Lepidoptera Erebidae Arctiiinae Hypocrita hystaspes (Butler, 1871) DR photo HPA

Henri-Pierre Aberlenc, entomologiste, a coordonné l’ouvrage « Les insectes du monde » qui compile le travail de 54 scientifiques sur les insectes publié en mars 2021. Ce spécialiste et passionné des insectes travaille au Centre de coopération internationale en recherche agronomique pour le développement (CIRAD). Comparés à d’autres organismes vivants, les insectes ne suscitent pas toujours l’émoi et l’intérêt du grand public. Pourtant, leur rôle est crucial dans l’équilibre environnemental.
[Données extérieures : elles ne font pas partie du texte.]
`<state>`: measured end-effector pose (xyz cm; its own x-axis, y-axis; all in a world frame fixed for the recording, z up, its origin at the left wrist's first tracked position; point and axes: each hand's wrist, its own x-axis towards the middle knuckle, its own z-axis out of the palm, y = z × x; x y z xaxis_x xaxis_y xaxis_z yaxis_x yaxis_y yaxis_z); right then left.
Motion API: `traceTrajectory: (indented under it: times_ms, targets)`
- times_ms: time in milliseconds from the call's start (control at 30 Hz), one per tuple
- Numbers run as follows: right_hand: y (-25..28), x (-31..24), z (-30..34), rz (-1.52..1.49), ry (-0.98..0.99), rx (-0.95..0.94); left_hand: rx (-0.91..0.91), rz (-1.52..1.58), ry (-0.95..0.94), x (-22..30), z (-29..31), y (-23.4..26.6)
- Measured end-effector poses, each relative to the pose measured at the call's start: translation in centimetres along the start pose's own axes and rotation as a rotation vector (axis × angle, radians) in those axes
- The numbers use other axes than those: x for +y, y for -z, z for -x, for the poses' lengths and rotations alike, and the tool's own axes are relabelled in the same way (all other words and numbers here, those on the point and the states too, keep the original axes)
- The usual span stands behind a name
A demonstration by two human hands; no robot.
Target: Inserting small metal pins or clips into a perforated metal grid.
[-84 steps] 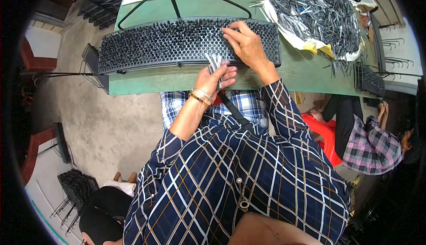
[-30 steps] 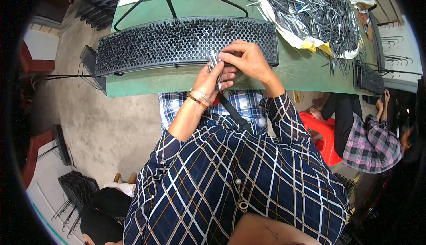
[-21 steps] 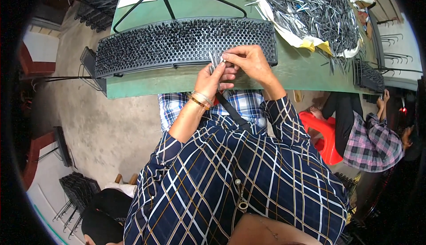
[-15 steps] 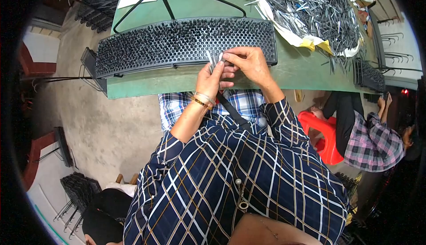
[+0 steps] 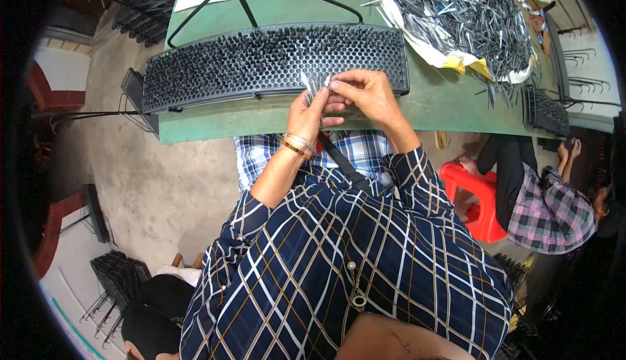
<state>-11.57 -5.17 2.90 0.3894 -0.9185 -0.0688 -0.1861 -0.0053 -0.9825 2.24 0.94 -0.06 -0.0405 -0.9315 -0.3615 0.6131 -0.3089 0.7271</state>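
My left hand (image 5: 310, 115) is closed around a small bunch of slim, pointed metal pieces (image 5: 311, 87), their shiny tips poking up past the thumb. Beside it, my right hand (image 5: 373, 96) pinches at the top of the bunch with thumb and forefinger. What exactly sits between those fingertips is too small to make out. Just beyond both hands lies a long black rack (image 5: 280, 63) full of round holes. Dark slender pieces stand upright in many holes, densest at its left and along the far side; the near right holes look bare.
A large heap of metal pieces (image 5: 456, 17) lies on a white sack (image 5: 454, 64) at the far right of the green table (image 5: 450, 109). Black rods (image 5: 244, 1) rise behind the rack. Another person (image 5: 548, 203) is near a red stool (image 5: 482, 203) on the right.
My hands stay together in nearly the same place. The right fingers have shifted only slightly against the bunch, and the view has moved a little.
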Motion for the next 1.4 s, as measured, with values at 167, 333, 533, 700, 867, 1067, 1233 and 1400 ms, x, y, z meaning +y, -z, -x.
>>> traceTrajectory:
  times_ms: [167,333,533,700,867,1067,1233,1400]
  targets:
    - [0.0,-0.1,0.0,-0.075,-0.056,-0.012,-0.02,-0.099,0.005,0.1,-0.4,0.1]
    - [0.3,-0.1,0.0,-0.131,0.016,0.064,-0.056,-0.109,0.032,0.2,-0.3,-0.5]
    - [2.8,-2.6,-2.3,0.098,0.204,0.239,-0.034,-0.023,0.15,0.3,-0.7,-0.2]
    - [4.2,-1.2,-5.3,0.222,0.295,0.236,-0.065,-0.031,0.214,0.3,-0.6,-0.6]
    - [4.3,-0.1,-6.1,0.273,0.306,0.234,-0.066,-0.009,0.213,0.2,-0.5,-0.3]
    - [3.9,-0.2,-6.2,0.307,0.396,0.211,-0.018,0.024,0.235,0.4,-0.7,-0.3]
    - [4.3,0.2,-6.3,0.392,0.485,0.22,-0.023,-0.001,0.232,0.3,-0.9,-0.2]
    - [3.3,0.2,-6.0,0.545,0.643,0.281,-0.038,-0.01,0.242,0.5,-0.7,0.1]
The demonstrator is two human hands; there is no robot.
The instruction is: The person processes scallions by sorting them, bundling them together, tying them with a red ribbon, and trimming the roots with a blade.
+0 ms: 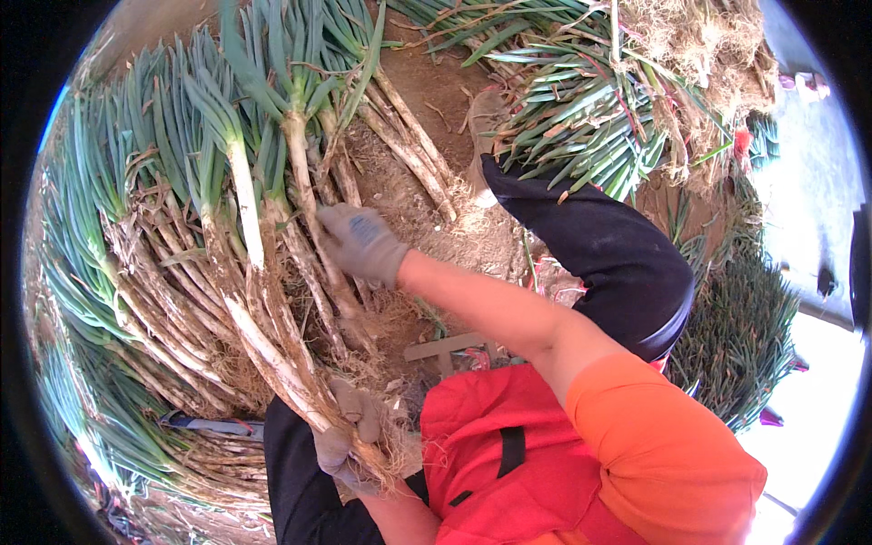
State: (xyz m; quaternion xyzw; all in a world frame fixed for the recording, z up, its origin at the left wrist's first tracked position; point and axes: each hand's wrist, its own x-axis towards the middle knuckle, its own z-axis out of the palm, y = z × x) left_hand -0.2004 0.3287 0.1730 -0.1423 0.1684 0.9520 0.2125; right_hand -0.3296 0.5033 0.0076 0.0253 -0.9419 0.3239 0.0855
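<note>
One leek point(272, 363) slants toward upper left from the left hand point(356, 411) gripping it; we cannot tell whether the right hand point(365, 243) grips neighbouring stalks point(299, 163).

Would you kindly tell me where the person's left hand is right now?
In the head view, the left hand is below and left of centre, gripping long green-topped stalks near their roots, just left of the red apron.
</note>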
Dans cette interview, Henri-Pierre Aberlenc revient sur les connaissances actuelles sur les insectes et les moyens à mettre en œuvre pour les protéger alors qu’ils ne pas toujours de méthodes de protection adaptées à leur nature particulière.

Où en sont actuellement nos connaissances sur les insectes ?

Nos connaissances sur les insectes, accumulées en plus de 2 siècles et demi de recherche par des dizaines de milliers d’entomologistes, et enrichies chaque jour par de nouvelles publications, sont énormes, mais très loin d’être suffisantes. Un million d’espèces ont été recensées depuis 1758, mais il en existe probablement entre 4 et 6,4 millions ! De plus, on n’en sait pas beaucoup sur la biologie de la majorité du million d’espèces connues, car on ne connaît en détails la biologie que de quelques dizaines de milliers d’espèces au maximum, ce qui est en soi beaucoup, mais reste minoritaire … Avec les insectes, on est dans les chiffres superlatifs ! Le champ à investiguer est immense et les entomologistes ne sont pas assez nombreux, surtout dans les pays tropicaux où vivent la majorité des espèces.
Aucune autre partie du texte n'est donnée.